● **Required work**
The answer should contain all of the data, retyped without any alteration.

● **Stored data**
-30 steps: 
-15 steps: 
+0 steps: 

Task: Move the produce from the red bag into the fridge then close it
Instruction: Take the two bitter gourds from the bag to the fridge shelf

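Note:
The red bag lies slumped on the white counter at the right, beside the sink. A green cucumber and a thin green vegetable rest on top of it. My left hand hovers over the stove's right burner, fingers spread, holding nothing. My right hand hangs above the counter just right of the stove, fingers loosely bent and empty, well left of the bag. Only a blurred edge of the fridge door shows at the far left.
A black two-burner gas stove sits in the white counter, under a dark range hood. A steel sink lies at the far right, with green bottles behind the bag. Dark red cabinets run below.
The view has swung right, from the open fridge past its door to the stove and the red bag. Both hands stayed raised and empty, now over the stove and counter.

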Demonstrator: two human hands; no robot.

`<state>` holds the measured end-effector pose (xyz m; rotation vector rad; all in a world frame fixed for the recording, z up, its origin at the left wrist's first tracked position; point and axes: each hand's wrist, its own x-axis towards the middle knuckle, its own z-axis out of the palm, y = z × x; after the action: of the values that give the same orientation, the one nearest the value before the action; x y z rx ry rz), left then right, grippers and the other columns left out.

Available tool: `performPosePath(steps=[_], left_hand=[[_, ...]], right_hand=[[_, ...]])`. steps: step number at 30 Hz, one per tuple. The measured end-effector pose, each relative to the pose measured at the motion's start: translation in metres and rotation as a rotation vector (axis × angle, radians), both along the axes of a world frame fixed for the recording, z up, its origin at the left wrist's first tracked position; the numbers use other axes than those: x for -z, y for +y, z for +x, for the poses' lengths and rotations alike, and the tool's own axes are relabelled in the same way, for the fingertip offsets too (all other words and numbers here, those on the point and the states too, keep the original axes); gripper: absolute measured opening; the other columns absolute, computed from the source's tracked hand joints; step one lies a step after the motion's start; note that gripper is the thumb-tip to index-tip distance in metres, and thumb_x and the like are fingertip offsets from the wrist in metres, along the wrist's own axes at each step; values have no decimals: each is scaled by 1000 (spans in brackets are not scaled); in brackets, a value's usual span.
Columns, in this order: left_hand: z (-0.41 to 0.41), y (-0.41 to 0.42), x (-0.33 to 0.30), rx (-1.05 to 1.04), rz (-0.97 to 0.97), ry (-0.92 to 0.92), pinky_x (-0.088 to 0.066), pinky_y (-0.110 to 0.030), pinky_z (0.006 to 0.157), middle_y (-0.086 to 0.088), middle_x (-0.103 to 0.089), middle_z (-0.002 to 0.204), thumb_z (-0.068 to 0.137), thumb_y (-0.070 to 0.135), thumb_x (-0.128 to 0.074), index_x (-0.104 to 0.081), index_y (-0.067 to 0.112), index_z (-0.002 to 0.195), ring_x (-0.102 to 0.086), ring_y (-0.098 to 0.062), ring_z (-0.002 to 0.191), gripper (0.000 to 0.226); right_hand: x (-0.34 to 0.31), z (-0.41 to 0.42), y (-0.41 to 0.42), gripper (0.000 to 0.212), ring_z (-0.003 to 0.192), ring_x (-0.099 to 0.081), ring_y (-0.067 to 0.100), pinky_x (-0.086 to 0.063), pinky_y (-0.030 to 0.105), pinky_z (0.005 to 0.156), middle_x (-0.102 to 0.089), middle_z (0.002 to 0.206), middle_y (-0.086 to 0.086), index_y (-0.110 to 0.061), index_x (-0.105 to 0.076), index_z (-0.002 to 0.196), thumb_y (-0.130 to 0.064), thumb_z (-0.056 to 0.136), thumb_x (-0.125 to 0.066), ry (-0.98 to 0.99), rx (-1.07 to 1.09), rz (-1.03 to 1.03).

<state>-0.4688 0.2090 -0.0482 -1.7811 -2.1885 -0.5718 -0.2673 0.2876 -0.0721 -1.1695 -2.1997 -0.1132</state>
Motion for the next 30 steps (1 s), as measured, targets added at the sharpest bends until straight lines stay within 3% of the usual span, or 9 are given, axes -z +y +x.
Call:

● **Output for this exercise**
-30 steps: 
-15 steps: 
+0 steps: 

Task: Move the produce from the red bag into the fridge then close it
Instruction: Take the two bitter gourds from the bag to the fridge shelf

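Note:
The red bag lies slumped on the white counter at the right, beside the sink. A green cucumber and a thin green vegetable rest on top of it. My left hand hovers over the stove's right burner, fingers spread, holding nothing. My right hand hangs above the counter just right of the stove, fingers loosely bent and empty, well left of the bag. Only a blurred edge of the fridge door shows at the far left.
A black two-burner gas stove sits in the white counter, under a dark range hood. A steel sink lies at the far right, with green bottles behind the bag. Dark red cabinets run below.
The view has swung right, from the open fridge past its door to the stove and the red bag. Both hands stayed raised and empty, now over the stove and counter.
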
Demonstrator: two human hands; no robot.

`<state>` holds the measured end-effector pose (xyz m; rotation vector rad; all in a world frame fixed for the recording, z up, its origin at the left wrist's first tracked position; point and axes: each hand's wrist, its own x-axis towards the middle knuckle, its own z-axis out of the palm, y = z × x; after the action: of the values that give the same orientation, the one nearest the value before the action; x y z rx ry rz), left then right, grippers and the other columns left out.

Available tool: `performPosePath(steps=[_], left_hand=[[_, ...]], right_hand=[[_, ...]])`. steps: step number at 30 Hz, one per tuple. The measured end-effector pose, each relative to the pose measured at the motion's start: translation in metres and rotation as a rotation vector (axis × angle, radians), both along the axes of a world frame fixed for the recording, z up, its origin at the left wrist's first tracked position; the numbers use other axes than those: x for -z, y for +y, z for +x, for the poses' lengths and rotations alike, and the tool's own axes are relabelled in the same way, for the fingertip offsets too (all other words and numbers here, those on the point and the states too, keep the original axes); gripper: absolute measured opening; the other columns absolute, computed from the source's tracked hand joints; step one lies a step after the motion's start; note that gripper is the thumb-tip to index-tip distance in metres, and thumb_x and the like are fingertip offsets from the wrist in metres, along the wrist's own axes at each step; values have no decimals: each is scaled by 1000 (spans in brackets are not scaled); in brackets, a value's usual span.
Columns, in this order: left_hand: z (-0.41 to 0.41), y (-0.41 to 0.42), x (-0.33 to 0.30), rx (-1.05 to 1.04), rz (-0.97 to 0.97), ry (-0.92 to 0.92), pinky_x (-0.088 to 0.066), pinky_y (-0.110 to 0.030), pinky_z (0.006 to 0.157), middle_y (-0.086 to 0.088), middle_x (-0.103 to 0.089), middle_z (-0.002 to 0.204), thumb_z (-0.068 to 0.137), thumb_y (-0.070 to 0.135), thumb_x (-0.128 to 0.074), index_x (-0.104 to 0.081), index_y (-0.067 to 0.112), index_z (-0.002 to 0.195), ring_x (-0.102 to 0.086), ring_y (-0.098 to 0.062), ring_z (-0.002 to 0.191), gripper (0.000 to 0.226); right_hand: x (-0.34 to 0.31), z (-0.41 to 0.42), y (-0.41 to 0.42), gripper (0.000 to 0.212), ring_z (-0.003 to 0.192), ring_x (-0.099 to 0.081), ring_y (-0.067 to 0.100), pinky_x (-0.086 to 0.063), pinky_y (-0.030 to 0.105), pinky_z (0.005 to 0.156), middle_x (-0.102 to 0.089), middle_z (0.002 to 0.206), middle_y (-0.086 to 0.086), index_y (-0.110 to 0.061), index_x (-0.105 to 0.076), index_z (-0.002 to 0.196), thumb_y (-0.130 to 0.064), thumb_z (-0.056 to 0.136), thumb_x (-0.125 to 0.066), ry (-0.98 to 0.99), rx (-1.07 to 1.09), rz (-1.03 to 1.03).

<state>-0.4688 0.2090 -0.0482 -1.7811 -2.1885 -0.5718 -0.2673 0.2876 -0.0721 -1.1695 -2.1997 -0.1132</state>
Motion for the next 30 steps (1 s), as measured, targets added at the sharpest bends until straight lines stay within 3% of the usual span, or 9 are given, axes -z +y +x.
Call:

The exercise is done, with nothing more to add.